The researchers began by mixing organic compounds found on meteorites and asteroids with concentrated sulfuric acid. After the organics had fully dissolved, the team removed excess sulfuric acid using a vacuum chamber, leaving behind a transparent, highly viscous liquid. The team also found that other combinations of temperatures and pressures form ionic liquids from a variety of organic molecules with a nitrogen atom, including a mixture of amino acids, aliphatic amines, and nucleic bases.

“In principle, any positively charged organic molecule could act as a cation to various anions,” Pętkowski says. “Ionic liquids can even form at room temperature and pressure, without the need of excess sulfuric acid,” he adds.

The team was also able to form ionic liquids under more realistic planetary-like conditions—on the surface of basaltic rocks at various settings (80 °C and 10-5 bar, as well as room temperature and pressure, both in dry air and at ambient humidity). The liquids remained stable against further reactions. “No bodies are known to have ionic liquids in our own solar system because they are either too cold for the liquid phase or lack the necessary chemical components,” says Pętkowski. “But they can conceivably form on a rocky exoplanet,” he says.
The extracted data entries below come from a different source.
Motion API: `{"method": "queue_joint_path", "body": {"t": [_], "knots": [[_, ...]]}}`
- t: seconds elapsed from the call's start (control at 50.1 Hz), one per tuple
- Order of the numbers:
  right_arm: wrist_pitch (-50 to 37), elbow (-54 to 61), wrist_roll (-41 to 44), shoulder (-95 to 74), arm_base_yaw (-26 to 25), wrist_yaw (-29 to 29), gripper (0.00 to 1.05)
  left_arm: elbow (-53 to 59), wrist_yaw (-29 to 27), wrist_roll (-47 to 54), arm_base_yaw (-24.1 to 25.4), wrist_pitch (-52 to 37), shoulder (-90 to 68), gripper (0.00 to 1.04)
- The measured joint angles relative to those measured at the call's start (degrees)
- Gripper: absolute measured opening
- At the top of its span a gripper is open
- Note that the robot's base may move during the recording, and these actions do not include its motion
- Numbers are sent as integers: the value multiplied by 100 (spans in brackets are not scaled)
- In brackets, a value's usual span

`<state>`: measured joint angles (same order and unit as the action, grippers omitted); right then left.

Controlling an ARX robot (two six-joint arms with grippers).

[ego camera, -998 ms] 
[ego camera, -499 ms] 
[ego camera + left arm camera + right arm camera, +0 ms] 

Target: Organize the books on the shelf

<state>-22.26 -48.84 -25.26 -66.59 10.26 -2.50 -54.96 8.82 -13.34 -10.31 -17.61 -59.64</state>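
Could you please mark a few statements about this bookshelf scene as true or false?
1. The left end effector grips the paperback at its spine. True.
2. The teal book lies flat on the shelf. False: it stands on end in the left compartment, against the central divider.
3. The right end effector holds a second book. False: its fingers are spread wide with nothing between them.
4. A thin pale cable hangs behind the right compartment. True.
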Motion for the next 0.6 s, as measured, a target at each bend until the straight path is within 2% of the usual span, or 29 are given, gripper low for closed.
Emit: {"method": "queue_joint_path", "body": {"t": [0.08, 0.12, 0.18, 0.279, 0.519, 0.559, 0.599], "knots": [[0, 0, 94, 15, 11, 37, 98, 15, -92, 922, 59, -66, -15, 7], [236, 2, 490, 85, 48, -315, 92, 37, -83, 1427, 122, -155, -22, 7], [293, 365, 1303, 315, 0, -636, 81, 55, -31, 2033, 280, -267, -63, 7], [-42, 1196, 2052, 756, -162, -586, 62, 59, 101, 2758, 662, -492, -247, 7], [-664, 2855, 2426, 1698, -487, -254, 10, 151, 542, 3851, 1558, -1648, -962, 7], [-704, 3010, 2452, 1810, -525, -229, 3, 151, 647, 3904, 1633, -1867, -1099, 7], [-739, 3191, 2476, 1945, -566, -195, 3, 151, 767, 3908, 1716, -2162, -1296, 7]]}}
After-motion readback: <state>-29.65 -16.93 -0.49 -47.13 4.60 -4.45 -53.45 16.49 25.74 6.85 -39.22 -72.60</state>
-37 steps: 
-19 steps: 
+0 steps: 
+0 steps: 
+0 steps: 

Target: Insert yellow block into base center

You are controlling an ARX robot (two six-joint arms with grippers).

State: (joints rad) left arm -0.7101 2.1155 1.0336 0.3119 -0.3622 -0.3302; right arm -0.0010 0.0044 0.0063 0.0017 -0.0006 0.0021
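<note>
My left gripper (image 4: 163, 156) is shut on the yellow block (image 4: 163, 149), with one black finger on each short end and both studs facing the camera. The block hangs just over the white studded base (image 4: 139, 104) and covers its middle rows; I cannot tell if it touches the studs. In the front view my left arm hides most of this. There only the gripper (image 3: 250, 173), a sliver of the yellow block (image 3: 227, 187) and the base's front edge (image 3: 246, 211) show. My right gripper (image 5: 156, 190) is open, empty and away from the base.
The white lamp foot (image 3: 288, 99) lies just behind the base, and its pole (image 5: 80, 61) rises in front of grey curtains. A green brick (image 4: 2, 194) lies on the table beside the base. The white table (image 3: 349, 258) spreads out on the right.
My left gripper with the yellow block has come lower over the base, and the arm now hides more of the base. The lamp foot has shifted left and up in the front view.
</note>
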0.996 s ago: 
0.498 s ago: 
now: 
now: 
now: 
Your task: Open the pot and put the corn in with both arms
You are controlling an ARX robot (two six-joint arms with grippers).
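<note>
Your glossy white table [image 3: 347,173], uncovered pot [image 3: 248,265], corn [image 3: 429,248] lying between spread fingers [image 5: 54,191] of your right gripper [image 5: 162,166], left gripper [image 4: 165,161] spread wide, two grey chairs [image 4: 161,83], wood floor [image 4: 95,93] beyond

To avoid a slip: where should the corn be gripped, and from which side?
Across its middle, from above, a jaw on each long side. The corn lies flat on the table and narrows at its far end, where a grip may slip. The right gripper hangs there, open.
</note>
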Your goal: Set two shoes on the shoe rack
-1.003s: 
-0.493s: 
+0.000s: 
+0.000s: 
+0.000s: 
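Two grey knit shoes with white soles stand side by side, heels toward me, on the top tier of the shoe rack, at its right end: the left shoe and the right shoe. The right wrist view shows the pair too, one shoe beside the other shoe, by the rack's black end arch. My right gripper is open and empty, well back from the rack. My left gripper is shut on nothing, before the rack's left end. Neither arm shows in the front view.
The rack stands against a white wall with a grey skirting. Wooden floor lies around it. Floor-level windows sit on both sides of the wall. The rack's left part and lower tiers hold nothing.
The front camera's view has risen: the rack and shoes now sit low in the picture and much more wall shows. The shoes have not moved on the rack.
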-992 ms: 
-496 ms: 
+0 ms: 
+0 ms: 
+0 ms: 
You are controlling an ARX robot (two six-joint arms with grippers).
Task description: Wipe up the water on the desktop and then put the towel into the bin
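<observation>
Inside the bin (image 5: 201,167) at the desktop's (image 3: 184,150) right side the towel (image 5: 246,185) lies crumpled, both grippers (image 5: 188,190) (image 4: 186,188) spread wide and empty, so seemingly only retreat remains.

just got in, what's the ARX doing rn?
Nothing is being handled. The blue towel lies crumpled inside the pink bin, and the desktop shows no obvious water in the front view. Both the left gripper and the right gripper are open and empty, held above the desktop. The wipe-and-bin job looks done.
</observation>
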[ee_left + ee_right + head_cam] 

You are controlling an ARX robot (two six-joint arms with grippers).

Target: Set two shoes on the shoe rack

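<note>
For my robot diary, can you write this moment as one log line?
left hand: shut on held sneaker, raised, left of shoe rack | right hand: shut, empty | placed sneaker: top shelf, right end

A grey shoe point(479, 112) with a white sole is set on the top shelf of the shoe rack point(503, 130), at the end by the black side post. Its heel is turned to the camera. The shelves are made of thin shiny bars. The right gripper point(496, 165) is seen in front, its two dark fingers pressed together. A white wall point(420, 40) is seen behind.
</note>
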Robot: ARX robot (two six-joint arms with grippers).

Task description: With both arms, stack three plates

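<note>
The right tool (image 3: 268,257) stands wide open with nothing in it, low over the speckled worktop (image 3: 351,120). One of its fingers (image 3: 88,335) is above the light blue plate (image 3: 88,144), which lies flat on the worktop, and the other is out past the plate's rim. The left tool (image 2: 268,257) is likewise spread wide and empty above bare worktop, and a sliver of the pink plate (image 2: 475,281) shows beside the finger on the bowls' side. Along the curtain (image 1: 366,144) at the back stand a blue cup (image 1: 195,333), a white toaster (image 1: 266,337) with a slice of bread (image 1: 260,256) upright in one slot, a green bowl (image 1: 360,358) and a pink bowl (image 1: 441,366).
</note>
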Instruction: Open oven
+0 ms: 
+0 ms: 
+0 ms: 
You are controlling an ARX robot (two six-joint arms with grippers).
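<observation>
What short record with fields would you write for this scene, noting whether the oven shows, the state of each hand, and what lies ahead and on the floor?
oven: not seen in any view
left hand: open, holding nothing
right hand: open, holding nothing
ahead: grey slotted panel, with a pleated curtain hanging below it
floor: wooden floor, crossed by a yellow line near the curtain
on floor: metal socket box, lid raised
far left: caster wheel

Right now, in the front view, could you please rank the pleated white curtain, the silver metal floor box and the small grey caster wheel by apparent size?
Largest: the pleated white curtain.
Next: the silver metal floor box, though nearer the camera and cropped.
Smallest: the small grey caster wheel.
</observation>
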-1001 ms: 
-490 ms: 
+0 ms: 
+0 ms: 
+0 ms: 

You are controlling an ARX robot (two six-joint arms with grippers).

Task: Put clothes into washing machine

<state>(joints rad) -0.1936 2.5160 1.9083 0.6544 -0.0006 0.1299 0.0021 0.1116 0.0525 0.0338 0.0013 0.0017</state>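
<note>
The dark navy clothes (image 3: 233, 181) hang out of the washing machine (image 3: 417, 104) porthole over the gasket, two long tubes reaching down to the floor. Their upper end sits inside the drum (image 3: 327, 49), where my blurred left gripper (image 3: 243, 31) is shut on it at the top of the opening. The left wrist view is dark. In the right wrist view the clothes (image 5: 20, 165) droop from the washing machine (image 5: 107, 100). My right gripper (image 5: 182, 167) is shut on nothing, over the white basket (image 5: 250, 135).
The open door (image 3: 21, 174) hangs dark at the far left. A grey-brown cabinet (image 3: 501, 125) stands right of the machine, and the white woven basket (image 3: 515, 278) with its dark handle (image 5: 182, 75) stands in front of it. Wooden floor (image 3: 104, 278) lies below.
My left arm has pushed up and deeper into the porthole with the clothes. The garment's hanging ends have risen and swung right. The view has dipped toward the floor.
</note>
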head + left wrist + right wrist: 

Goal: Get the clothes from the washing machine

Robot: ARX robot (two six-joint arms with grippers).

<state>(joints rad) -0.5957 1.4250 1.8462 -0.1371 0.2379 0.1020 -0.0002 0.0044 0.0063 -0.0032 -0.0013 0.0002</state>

The team says the results suggest that ionic liquids could form on a planet that has liquid sulfuric acid—possibly from sulfur dioxide and water vapor released by volcanic activity or from SO₂ reacting with basaltic or mafic rocks—and nitrogen-containing organics, which are common on many solid bodies.

Astronomer Amaury Triaud from the University of Birmingham is cautious about the amounts of ionic liquid that could be present at any given time. “But if small amounts of water were sufficient to help life start on Earth, then ionic liquids might be equally sufficient,” he says. But he cautions that “if future research tells us that large amounts of liquid are necessary, then ionic liquids might not provide a very likely route.”

Despite this, Triaud says that astronomical observers should stay alert. “Should we detect an unusual atmospheric signature on a planet that falls outside of the liquid-water habitable zone, we should keep an open mind and consider that this unusual signature might be produced by an organism being in an ionic liquid habitable zone,” he says.

Sarah Rugheimer, who studies atmospheric biosignatures in Earth-like planets at the University of Edinburgh, says this research is just the first of many steps before starting to look for ionic liquids in exoplanet atmospheres. “For these ionic liquids, the first places to look for life are in environments in our solar system or by alternative biochemistry lab experiments here on Earth,” she says. Rugheimer hopes such experiments could answer the question of whether ionic liquids are suitable for hosting life, and if so, what sorts of biosignatures should we then be looking for in the spectra of exoplanets.